CODEWITHSUNDEEP
c++c++11rvalue-reference
Uri London
Uri London

Reputation: 10797

modifying the value of rvalue reference - How does it work?

The code below compiles and runs just fine. Just when I thought I'm starting to get a decent grasp on rvalue reference and std::forward - this very simple code uncovers there is something very fundamental about rvalue I don't understand.
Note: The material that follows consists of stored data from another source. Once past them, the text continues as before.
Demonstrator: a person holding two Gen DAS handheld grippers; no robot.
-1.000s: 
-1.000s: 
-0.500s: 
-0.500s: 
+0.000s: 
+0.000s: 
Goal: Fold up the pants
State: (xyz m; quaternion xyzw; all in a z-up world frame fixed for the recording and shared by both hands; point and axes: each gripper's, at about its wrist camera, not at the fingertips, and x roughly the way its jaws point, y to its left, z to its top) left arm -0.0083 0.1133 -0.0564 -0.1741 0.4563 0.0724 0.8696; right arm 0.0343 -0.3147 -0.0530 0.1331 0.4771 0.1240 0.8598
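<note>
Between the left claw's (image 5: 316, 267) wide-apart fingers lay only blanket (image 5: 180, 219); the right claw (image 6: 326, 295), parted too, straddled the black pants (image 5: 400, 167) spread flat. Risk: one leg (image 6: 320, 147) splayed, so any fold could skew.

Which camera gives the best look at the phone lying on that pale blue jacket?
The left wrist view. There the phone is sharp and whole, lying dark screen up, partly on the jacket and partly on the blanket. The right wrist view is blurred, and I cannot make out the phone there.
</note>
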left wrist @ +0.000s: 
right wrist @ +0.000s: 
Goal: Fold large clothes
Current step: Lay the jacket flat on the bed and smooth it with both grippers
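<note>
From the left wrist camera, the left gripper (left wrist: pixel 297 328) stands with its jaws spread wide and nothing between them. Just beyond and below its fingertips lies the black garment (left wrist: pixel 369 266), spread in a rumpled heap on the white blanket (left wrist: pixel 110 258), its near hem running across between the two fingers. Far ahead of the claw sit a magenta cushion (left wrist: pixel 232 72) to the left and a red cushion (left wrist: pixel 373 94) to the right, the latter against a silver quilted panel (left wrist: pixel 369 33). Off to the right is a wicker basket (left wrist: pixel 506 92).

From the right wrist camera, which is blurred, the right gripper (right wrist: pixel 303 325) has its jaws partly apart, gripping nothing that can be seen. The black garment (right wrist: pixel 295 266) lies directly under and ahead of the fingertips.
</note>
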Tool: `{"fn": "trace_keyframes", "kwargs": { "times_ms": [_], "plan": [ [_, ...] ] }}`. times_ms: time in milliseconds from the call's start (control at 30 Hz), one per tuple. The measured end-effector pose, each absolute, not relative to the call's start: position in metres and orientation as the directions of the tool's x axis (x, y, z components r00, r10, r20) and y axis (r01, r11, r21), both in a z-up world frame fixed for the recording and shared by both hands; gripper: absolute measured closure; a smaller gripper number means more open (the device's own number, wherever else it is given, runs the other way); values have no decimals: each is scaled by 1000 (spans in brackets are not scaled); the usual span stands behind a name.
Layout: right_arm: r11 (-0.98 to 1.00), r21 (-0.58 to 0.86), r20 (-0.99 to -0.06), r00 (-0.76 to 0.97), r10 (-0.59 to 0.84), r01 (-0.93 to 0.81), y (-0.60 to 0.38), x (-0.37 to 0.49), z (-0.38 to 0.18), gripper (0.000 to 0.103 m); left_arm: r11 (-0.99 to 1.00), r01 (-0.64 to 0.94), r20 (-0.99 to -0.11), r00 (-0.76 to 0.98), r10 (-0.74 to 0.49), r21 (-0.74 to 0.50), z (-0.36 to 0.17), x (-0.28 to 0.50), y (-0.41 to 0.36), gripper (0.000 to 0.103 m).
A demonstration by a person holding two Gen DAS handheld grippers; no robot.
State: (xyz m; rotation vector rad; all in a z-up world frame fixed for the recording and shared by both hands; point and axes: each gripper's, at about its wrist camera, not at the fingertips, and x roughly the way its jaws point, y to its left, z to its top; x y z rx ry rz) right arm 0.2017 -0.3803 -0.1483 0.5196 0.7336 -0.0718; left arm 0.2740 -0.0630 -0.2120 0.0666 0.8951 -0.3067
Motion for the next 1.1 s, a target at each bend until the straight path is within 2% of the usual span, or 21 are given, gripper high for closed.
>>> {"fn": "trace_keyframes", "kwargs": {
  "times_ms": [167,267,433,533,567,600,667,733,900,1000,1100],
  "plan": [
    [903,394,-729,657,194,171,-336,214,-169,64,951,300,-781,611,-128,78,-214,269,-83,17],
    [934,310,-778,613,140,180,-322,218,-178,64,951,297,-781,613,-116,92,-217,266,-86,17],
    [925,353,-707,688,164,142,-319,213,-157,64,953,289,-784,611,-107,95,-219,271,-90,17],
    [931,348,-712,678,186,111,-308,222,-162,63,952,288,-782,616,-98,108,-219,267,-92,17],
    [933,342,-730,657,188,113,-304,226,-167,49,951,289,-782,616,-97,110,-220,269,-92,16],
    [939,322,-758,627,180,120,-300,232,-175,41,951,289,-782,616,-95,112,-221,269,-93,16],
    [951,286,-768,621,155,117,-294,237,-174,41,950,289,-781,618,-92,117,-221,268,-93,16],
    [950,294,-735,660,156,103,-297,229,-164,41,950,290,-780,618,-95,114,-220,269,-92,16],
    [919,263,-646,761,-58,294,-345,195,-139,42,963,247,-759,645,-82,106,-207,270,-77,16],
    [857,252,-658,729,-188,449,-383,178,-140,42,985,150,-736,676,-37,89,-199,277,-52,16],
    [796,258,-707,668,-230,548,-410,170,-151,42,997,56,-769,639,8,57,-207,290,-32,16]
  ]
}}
Please clarify.

#include <iostream>
#include <iomanip>
using namespace std;

void fn( int&& n )
{
    cout << "n=" << n << endl;
    n = 43;
    cout << "n=" << n << endl;
}


int main( )
{
    fn( 42 );
}

I compile it with g++ 4.7 with the following command line:
g++ --std=c++11 test.cpp

The output is:
n=42
n=43

My main issue is where does the compiler store the 'n' within the function fn?

Upvotes: 17

Views: 2791

Answers (2)

Andriy
Andriy

Reputation: 8594

I can tell some details of what happens here on the low level.

  1. A temporary variable of type int is created on the stack of main. It's assigned with value 42.

  2. The address of the temporary is passed to fn.

  3. fn writes 43 by that address, changing the value of the temporary.

  4. The function exits, the temporary dies at the end of the full expression involving the call.

Upvotes: 7

CashCow
CashCow

Reputation: 31435

Takes its address, i.e. &n and you will see its pointer value.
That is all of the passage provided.